Recorded data:

——————————

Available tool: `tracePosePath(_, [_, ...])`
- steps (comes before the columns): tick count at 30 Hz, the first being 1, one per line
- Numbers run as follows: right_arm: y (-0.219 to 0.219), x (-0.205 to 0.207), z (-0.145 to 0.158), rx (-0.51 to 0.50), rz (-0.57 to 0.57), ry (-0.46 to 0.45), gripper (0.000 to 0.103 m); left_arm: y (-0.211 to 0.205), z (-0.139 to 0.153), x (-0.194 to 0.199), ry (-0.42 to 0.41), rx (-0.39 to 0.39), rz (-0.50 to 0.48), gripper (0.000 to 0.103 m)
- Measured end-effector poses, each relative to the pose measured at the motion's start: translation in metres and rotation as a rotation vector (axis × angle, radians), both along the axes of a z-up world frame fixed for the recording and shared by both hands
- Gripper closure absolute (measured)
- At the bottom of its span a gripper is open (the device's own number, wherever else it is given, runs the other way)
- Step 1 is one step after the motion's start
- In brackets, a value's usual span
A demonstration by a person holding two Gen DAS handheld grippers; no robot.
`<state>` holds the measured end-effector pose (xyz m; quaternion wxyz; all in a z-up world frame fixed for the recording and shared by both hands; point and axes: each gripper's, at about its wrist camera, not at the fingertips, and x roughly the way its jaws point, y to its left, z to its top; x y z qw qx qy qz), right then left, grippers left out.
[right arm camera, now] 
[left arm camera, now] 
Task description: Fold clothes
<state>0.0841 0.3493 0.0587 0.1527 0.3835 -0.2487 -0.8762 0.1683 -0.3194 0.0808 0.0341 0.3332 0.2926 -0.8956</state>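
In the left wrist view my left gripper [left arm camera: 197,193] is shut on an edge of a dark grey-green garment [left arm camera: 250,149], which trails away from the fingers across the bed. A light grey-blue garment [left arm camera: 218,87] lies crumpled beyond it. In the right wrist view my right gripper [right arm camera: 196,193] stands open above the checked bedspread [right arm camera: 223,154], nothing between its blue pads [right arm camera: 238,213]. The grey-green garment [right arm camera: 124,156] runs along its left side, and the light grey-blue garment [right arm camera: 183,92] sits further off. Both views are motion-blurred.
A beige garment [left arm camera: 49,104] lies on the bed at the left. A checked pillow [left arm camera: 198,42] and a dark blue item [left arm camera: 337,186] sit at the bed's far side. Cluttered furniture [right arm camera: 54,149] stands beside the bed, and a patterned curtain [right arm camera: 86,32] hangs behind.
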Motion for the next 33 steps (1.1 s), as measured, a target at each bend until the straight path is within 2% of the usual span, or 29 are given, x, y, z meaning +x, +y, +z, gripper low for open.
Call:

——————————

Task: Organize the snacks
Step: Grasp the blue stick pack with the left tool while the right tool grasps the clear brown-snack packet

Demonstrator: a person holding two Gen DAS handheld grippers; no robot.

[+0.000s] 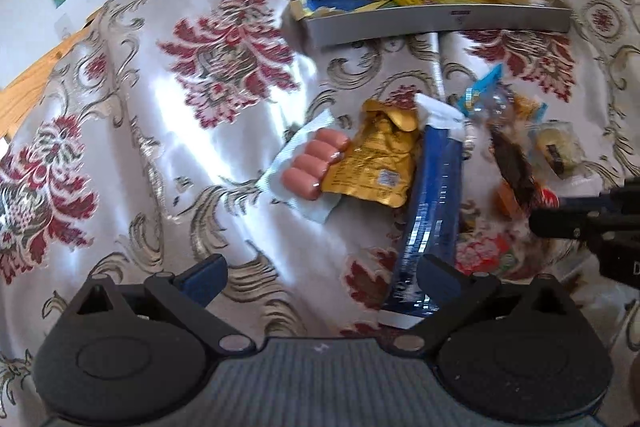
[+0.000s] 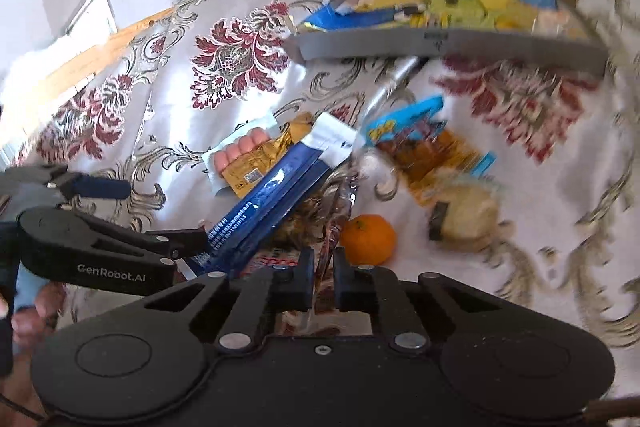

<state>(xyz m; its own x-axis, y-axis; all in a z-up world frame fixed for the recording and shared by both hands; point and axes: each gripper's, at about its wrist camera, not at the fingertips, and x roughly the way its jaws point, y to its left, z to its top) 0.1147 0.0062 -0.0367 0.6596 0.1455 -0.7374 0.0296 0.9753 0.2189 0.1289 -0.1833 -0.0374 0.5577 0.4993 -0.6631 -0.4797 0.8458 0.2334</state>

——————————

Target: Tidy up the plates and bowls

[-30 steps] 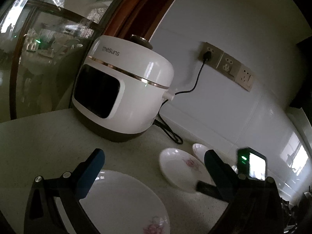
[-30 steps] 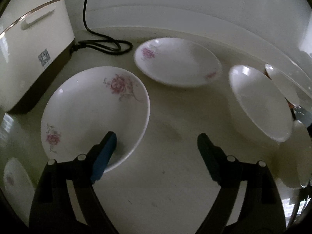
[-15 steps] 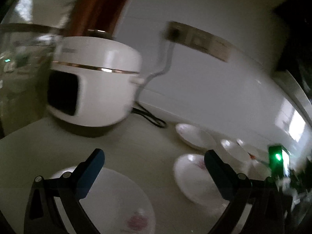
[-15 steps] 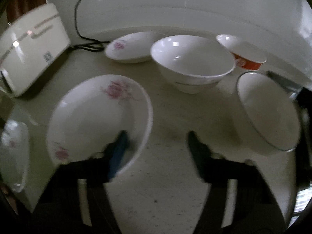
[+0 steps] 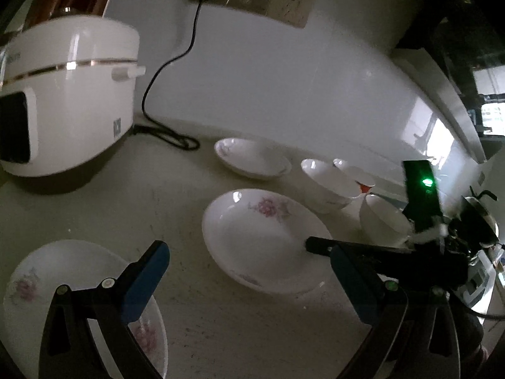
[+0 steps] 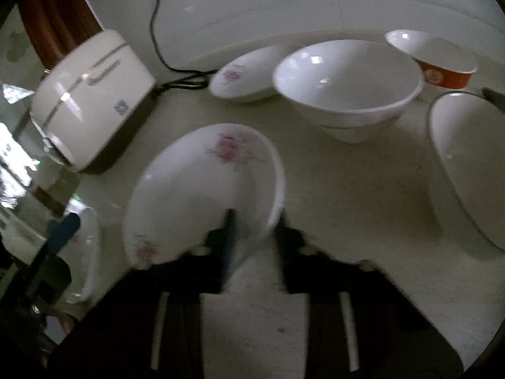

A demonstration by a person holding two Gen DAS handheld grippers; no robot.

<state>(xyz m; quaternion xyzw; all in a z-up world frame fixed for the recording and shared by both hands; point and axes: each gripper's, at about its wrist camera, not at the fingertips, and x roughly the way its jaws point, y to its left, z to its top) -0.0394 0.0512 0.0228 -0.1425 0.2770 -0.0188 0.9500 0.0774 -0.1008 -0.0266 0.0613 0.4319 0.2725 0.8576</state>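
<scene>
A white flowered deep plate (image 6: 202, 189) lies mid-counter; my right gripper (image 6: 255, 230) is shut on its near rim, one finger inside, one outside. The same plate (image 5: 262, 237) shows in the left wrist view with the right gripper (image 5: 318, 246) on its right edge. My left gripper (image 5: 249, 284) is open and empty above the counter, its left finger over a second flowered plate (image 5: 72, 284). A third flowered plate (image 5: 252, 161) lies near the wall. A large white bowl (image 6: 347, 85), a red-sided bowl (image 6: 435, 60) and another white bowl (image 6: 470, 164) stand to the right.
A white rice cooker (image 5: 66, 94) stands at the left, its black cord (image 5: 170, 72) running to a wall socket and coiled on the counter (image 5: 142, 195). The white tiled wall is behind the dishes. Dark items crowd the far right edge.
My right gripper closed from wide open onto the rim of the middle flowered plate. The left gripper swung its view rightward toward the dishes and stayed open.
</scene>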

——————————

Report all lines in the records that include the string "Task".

Task description: Fold clothes
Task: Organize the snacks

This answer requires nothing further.